The courtyard wasn’t cool at all. Her breasts felt suddenly hot and swollen inside the silk cage of her bra. She fought the urge to scissor her legs together. All for one fantasy-inducing smile. It must be the adrenaline of confrontation. That spiced-cream Cajun cadence didn’t hurt either. She took up the gauntlet.
“Snapper.” She enunciated clearly, so he could read her lips. “Poached. No sauce. Green salad—”
He slammed his palms down on the table, hard enough to send a nervous titter through the riveted diners, not enough to make her flinch. The maitre d’ fluttered forward, hesitated, then disappeared from view as the chef leaned in. He smelled of garlic simmering in butter, a hint of sweet spice and chicory.

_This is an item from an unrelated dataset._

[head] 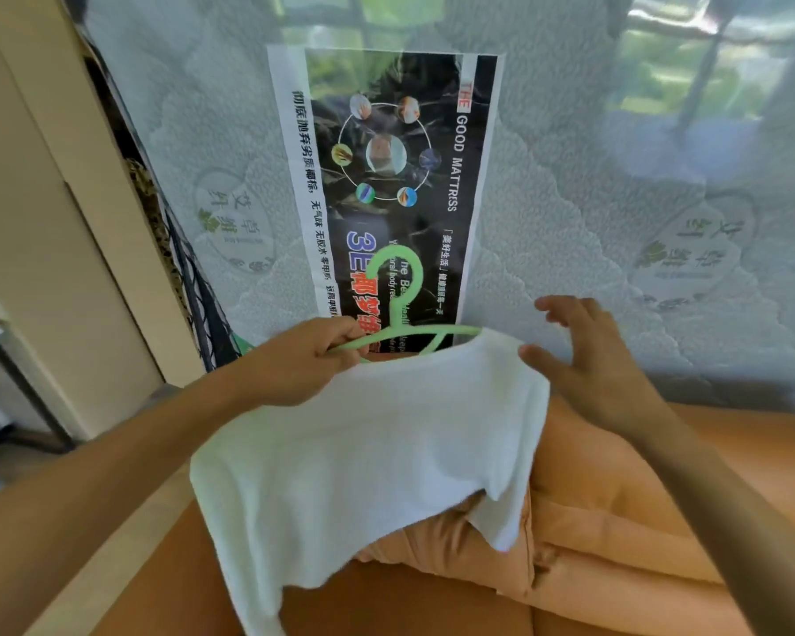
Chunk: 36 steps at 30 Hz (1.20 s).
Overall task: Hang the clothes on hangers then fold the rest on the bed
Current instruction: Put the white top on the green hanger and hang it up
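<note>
While the left hand (308, 360) grips one arm of the green hanger (394, 314), apparently to keep it level, the right hand (588, 360) is open with fingers spread beside the white shirt (386, 452), probably to seat its shoulder. The shirt hangs partly threaded on the hanger, soft and opaque, above the orange bedding (639, 475).

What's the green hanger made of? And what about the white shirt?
The green hanger looks like plastic: it is one smooth piece in an even pale green, with rounded edges and a slight shine. The white shirt looks like soft cloth, maybe cotton: it is matte and droops in loose folds. The picture cannot show the exact fibre.
</note>
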Motion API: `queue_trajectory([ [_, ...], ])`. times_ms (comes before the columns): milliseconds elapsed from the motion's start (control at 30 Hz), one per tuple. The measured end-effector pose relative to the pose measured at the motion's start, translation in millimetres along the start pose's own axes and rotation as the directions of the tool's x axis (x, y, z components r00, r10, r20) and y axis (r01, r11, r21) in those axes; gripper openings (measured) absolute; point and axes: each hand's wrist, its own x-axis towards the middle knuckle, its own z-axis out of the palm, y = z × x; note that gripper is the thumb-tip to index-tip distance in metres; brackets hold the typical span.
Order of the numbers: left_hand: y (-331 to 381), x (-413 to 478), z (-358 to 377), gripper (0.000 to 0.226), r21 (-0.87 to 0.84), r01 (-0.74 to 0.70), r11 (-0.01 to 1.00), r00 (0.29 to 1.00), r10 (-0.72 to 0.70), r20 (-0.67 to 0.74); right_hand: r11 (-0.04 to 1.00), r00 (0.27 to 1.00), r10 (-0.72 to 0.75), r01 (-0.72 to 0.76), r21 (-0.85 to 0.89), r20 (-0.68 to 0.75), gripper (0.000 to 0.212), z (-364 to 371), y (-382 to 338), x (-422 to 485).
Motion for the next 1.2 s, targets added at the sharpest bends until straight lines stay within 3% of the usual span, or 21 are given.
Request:
queue_trajectory([
  [67, -2.4, -11.9, -3.2, 0.015, -0.023, -0.040, 0.999, 0.999, 0.041, 0.031, 1.000, 0.982, 0.008, -0.011, 0.015, 0.191, 0.045, -4.0, 8.3, 3.9],
  [167, -10.2, -35.8, -9.3, 0.014, -0.071, -0.059, 0.996, 0.997, 0.062, 0.043, 0.987, 0.920, -0.030, -0.035, 0.157, 0.392, 0.022, -2.2, 12.0, 6.7],
  [300, -23.2, -69.6, -17.8, 0.018, -0.104, -0.069, 0.992, 0.998, 0.067, -0.017, 0.967, 0.848, -0.142, 0.008, 0.256, 0.510, 0.039, 9.6, -1.0, 12.4],
  [400, -37.8, -96.0, -30.6, 0.018, -0.103, -0.041, 0.994, 0.993, 0.028, -0.119, 0.935, 0.738, -0.262, 0.036, 0.352, 0.622, 0.048, 19.5, -26.9, 11.0],
  [467, -45.6, -116.9, -40.1, 0.019, -0.139, -0.021, 0.990, 0.985, -0.003, -0.172, 0.887, 0.686, -0.348, 0.021, 0.461, 0.639, 0.046, 26.8, -47.6, 9.1],
  [533, -56.3, -140.4, -50.3, 0.023, -0.204, 0.019, 0.979, 0.977, -0.061, -0.205, 0.820, 0.660, -0.421, -0.018, 0.572, 0.623, 0.020, 33.8, -74.8, 2.4],
  [600, -65.7, -162.0, -57.2, 0.022, -0.242, 0.052, 0.969, 0.967, -0.109, -0.231, 0.767, 0.620, -0.480, -0.046, 0.639, 0.621, 0.013, 38.9, -105.0, -7.9],
  [733, -82.6, -209.4, -72.1, 0.019, -0.201, 0.087, 0.976, 0.952, -0.141, -0.272, 0.799, 0.479, -0.543, 0.043, 0.600, 0.690, 0.033, 64.0, -162.7, -31.2],
  [800, -92.2, -236.3, -82.1, 0.021, -0.209, 0.110, 0.972, 0.942, -0.168, -0.290, 0.795, 0.450, -0.544, 0.008, 0.606, 0.708, 0.045, 75.7, -186.9, -42.8],
  [933, -108.3, -301.0, -106.1, 0.022, -0.214, 0.118, 0.970, 0.916, -0.190, -0.353, 0.721, 0.514, -0.545, -0.116, 0.683, 0.663, 0.052, 98.8, -234.4, -62.2],
  [1033, -125.0, -355.8, -126.7, 0.028, -0.226, 0.124, 0.966, 0.892, -0.209, -0.402, 0.752, 0.569, -0.532, -0.021, 0.658, 0.627, 0.066, 118.7, -273.4, -79.6],
  [1200, -154.9, -445.6, -156.0, 0.027, -0.226, 0.160, 0.961, 0.856, -0.250, -0.453, 0.732, 0.474, -0.601, 0.002, 0.681, 0.644, 0.059, 135.3, -352.4, -126.0],
])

“No. Not in my restaurant.”
“You don’t know how to cook anything less than ten thousand calories?” She baited him. His gaze fastened on her lips and for a wild moment, she thought he might actually seize her. A ridiculous thought, but her cheeks heated.
“Madam, I—” The maitre d’ tried to intercede, banished by a peremptory flick of the chef’s hand.
“Why do you come here, I wonder?” His penetrating gaze fixed on her.
“To eat.”
“That is not eating.”
“It’s moderation.”
“Pfft.” He blew air through his teeth. “You lie to yourself. You go for the extreme, but the wrong one, I think. I won’t play your game. You will leave.”
“I beg your pardon?” The shock closed her throat around the words.
“Leave. Go back to New York. I will not feed you. You don’t deserve what I have to offer.”